Launching a scenario¶
Scenarios can be started manually, or using the DSS Public API.
Triggers are used to automatically start a scenario, based on several conditions.
Each trigger can be enabled or disabled. In addition, the scenario must be marked as “active” for triggers to be evaluated.
Types of triggers¶
In order to cover most usage cases, several types of triggers exist.
These triggers launch scenarios at regular intervals. The periodicity can be monthly, weekly, daily or hourly. Within each period, a given time point is chosen when the scenario is to run (minute of hour, hour of day, ...)
Dataset modification triggers¶
These triggers start a scenario whenever a dataset is changed, data-wise or settings-wise. Detection of changes to the data depends on the type of dataset. For filesystem-like datasets (Uploaded, Filesystem, HDFS), a change means a discrepancy in the file names, lengths or last modification time.
For SQL-like datasets however, changes to the data are not detected and a SQL trigger should be used.
Optionally, for filesystem-like datasets, it is possible to specify a file name as a “marker” file whose changing is understood as “the data has changed”. When a marker file is specified, changing the other files of the data doesn’t activate the dataset modification trigger. This makes it possible to prevent the trigger from activating while the dataset files are being modified, and protects against situation where refreshing of a dataset can hang.
When the data is stored in a SQL database, one can usually check changes with a query, for example selecting the maximum of some date. A SQL trigger runs a query and activates when the output of the query changes (w.r.t. the last execution of the query).
Where a fully flexible approach is required, a Python trigger can be set up. This type of trigger executes a Python script, and the script can decide to activate the trigger. This makes it possible to query external APIs and do all sorts of checks.
In order to avoid simultaneous runs of a given scenario, the following rules apply to triggers:
- when a trigger activates, the scenario is promoted for execution
- a promoted scenario is launched after a delay of 60 seconds. If no other trigger associated with the scenario activates during the delay, the scenario is launched; otherwise, if another trigger does activate, the scenario is not launched and the delay is reset
- triggers are not evaluated while their scenario runs
- each run of a scenario records the last trigger that activated as the one which launched the run
Triggers can pass parameters to the steps and scripts executed in a scenario run. All triggers pass at least their name and type, but some triggers pass additional data:
- SQL triggers pass the output of the query
- Python triggers may pass any data
When you manually run a scenario (either through the DSS UI, or through the public API), you are actually using a specific “manual” trigger. The manual trigger may send parameters, which will be received like other trigger parameters.

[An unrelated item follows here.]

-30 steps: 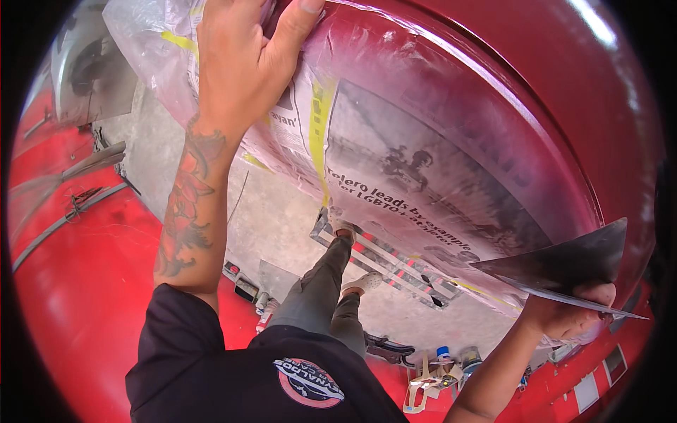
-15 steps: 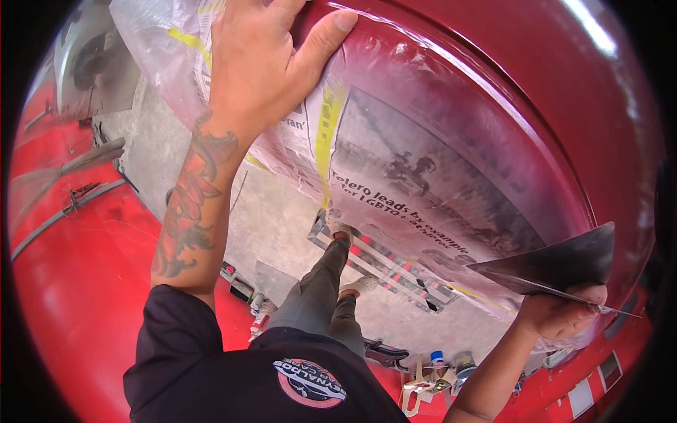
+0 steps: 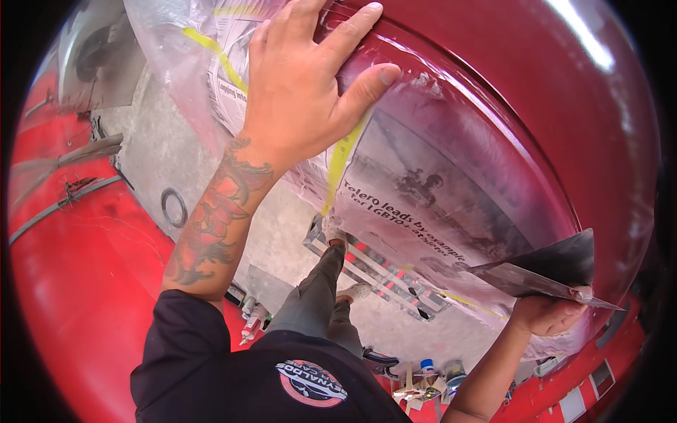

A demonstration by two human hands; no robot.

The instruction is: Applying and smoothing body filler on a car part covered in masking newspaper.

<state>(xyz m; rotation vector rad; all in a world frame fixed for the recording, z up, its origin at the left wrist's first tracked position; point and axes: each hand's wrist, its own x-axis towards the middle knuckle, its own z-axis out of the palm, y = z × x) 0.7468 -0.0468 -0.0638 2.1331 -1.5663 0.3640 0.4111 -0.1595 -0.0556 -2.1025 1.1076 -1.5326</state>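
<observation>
My left hand [image 3: 310, 92] lies with fingers spread over the edge of a glossy dark red car body panel [image 3: 564, 120], partly over the masking. Newspaper masking [image 3: 402, 190], dusted with pinkish overspray, covers the area below the panel's curved edge, with a strip of yellow tape [image 3: 341, 166] across it. At the lower right my right hand [image 3: 550, 314] has its fingers closed around the lower edge of a folded dark grey sheet of sandpaper [image 3: 543, 268]. The sandpaper stands beside the newspaper and the red panel; whether it touches them I cannot tell.
Clear plastic sheeting [image 3: 162, 49] hangs at the upper left. A slatted metal platform [image 3: 381, 275] is under my feet. Tools and cans [image 3: 430, 381] stand at the lower right, a tube [image 3: 254, 324] at the lower left. Another red car body surface [image 3: 84, 296] fills the left.
My left hand has shifted rightward and slightly down along the panel edge, with more of its fingers in view. My right hand and the sandpaper have moved a little left.
</observation>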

To pass parameters through the UI, use the “Run with custom parameters” button in the Actions menu.
See the public API doc for information on how to trigger a scenario through the API.
Each trigger has an evaluation interval. DSS will perform the verification (Files timestamps, SQL query, Python code) at each interval.
Note: time-based triggers do not have an evaluation interval.
Launch a scenario every day at 10:00PM¶
- add a Time-based trigger
- set its frequency to
- set the field every day at to
Launch a scenario whenever a HDFS dataset changes¶
- add a Dataset change trigger
- select a dataset
- set the check periodicity
Launch a scenario whenever a SQL dataset changes¶
The dataset change triggers do not read the data, only the dataset’s settings, and in the case of datasets based on files, the files’ size and last modified date. These triggers will thus not see changes on a SQL dataset, for example on a SQL table not managed by DSS. For these cases, a SQL query change trigger is needed.
- add a SQL query change trigger
- write a query that will return a value which changes when the data changes. For example, a row count, or the maximum of some column in the dataset’s table.